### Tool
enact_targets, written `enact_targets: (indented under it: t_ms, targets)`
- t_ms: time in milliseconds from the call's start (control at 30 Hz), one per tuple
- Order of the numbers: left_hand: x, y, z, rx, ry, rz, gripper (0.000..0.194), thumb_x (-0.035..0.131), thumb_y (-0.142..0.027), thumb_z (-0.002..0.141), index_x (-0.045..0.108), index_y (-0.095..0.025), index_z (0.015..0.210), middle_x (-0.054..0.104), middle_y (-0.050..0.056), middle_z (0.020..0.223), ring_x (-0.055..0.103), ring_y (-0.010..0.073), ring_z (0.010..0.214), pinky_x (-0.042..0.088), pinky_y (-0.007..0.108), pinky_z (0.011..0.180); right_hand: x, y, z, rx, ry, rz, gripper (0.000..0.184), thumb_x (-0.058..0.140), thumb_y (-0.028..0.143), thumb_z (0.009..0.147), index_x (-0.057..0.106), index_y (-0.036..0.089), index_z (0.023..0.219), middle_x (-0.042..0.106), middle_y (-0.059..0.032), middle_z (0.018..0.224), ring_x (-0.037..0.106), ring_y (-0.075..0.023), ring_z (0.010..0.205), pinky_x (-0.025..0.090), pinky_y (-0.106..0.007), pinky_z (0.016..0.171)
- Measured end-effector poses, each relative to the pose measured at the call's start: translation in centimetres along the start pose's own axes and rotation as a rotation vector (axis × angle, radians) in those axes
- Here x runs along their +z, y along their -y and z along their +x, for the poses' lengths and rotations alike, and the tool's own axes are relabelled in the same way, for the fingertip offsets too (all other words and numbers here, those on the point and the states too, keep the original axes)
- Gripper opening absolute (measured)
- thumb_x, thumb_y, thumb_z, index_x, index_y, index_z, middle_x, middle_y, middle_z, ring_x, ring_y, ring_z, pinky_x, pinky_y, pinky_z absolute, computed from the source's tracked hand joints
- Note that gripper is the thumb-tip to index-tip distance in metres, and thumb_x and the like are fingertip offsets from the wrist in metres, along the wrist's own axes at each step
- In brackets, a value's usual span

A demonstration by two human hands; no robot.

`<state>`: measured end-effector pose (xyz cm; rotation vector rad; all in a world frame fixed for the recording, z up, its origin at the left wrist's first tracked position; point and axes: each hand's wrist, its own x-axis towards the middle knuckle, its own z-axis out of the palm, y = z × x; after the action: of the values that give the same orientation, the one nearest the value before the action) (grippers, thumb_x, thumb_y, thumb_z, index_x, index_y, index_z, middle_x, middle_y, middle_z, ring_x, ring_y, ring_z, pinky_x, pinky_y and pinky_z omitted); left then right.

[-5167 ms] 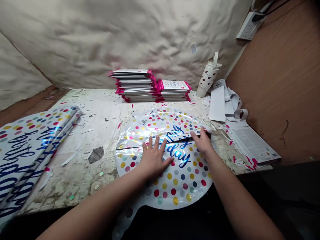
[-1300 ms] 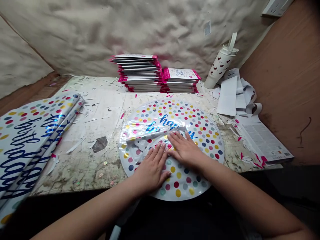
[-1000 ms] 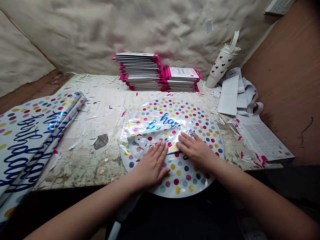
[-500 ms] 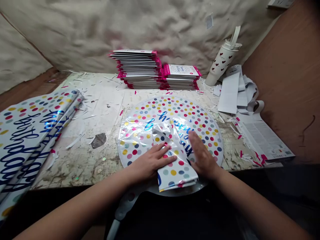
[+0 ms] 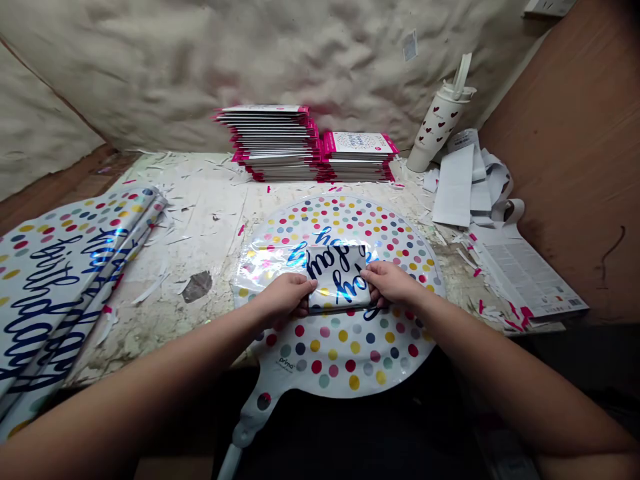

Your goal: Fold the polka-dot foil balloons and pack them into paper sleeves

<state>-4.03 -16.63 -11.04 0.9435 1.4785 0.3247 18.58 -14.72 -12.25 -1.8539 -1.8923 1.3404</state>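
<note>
Between my hands is a folded foil balloon (image 5: 336,279), now a compact rectangle with blue lettering on white. My left hand (image 5: 289,295) pinches its left edge, thumb on top. At its right edge, my right hand (image 5: 391,283) grips it the same way. Beneath lies a flat round foil balloon (image 5: 345,353), white with many-coloured dots and blue writing. Its neck (image 5: 265,393) points down to the left, past the table's front edge, ending in a pale tube (image 5: 231,461).
More dotted foil balloons (image 5: 65,300) lie stacked at left. Pink-edged packs stand in a tall stack (image 5: 275,143) and a shorter stack (image 5: 359,157) at the back. A white tumbler (image 5: 440,123), paper strips (image 5: 455,187) and a printed card (image 5: 533,277) are at right. Paper scraps litter the table (image 5: 200,193).
The folded balloon has been turned and lifted from the lower middle towards the centre. Both hands, earlier spread flat on and beside it, now pinch its two ends.
</note>
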Motion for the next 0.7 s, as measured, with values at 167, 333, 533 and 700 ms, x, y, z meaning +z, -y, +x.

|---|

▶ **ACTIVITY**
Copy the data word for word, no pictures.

▶ **ANSWER FOR THIS EXERCISE**
### Tool
enact_targets, written `enact_targets: (indented under it: t_ms, targets)`
- t_ms: time in milliseconds from the call's start (control at 30 Hz), one per tuple
- Order of the numbers: left_hand: x, y, z, rx, ry, rz, gripper (0.000..0.194), thumb_x (-0.035..0.131), thumb_y (-0.142..0.027), thumb_z (-0.002..0.141), index_x (-0.045..0.108), index_y (-0.095..0.025), index_z (0.015..0.210), middle_x (-0.054..0.104), middle_y (-0.050..0.056), middle_z (0.020..0.223), ring_x (-0.055..0.103), ring_y (-0.010..0.073), ring_z (0.010..0.214), pinky_x (-0.042..0.088), pinky_y (-0.007..0.108), pinky_z (0.011..0.180); right_hand: x, y, z, rx, ry, rz, gripper (0.000..0.184), thumb_x (-0.058..0.140), thumb_y (-0.028..0.143), thumb_z (0.009..0.147), index_x (-0.057..0.106), index_y (-0.036..0.089), index_z (0.023..0.219), middle_x (-0.042..0.106), middle_y (-0.059..0.032), middle_z (0.018..0.224), ring_x (-0.037..0.106), ring_y (-0.075..0.023), ring_z (0.010..0.205), pinky_x (-0.025..0.090), pinky_y (-0.106..0.007), pinky_z (0.016..0.171)
- Measured end-effector poses, each relative to the pose measured at the call's start: translation in centimetres along the start pose's own axes and rotation as a rotation vector (axis × angle, radians) in those axes
- Here x runs along their +z, y along their -y and z along their +x, for the poses' lengths and rotations alike, and the tool's own axes are relabelled in the same way, for the fingertip offsets too (all other words and numbers here, those on the point and the states too, keep the original axes)
- Gripper opening absolute (measured)
- thumb_x, thumb_y, thumb_z, index_x, index_y, index_z, middle_x, middle_y, middle_z, ring_x, ring_y, ring_z, pinky_x, pinky_y, pinky_z absolute, computed from the source's tracked hand joints
- Note that gripper is the thumb-tip to index-tip distance in metres, and thumb_x and the like are fingertip offsets from the wrist in metres, along the wrist's own axes at each step
- In brackets, a value's usual span

A demonstration by two human hands; no robot.

`<state>`: measured end-effector pose (xyz cm; rotation vector rad; all in a world frame fixed for the recording, z up, its origin at the left wrist's first tracked position; point and axes: each hand's wrist, its own x-axis towards the middle knuckle, its own z-axis out of the palm, y = z × x; after the action: of the values that give the same orientation, the one nearest the value before the action) (grippers, thumb_x, thumb_y, thumb_z, index_x, index_y, index_z, middle_x, middle_y, middle_z, ring_x, ring_y, ring_z, pinky_x, pinky_y and pinky_z omitted); left then right.

[-5167 ms] 
[-1300 ms] 
[-1000 ms] 
[-500 ms] 
[+0 ms] 

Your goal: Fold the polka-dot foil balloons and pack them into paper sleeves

<state>-4.03 -16.63 -11.04 0.9435 1.4785 0.3247 18.58 -14.72 -12.25 -1.8539 -1.8923 1.3404</state>
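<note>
Between my hands is a folded foil balloon (image 5: 336,279), now a compact rectangle with blue lettering on white. My left hand (image 5: 289,295) pinches its left edge, thumb on top. At its right edge, my right hand (image 5: 391,283) grips it the same way. Beneath lies a flat round foil balloon (image 5: 345,353), white with many-coloured dots and blue writing. Its neck (image 5: 265,393) points down to the left, past the table's front edge, ending in a pale tube (image 5: 231,461).
More dotted foil balloons (image 5: 65,300) lie stacked at left. Pink-edged packs stand in a tall stack (image 5: 275,143) and a shorter stack (image 5: 359,157) at the back. A white tumbler (image 5: 440,123), paper strips (image 5: 455,187) and a printed card (image 5: 533,277) are at right. Paper scraps litter the table (image 5: 200,193).
The folded balloon has been turned and lifted from the lower middle towards the centre. Both hands, earlier spread flat on and beside it, now pinch its two ends.
</note>
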Motion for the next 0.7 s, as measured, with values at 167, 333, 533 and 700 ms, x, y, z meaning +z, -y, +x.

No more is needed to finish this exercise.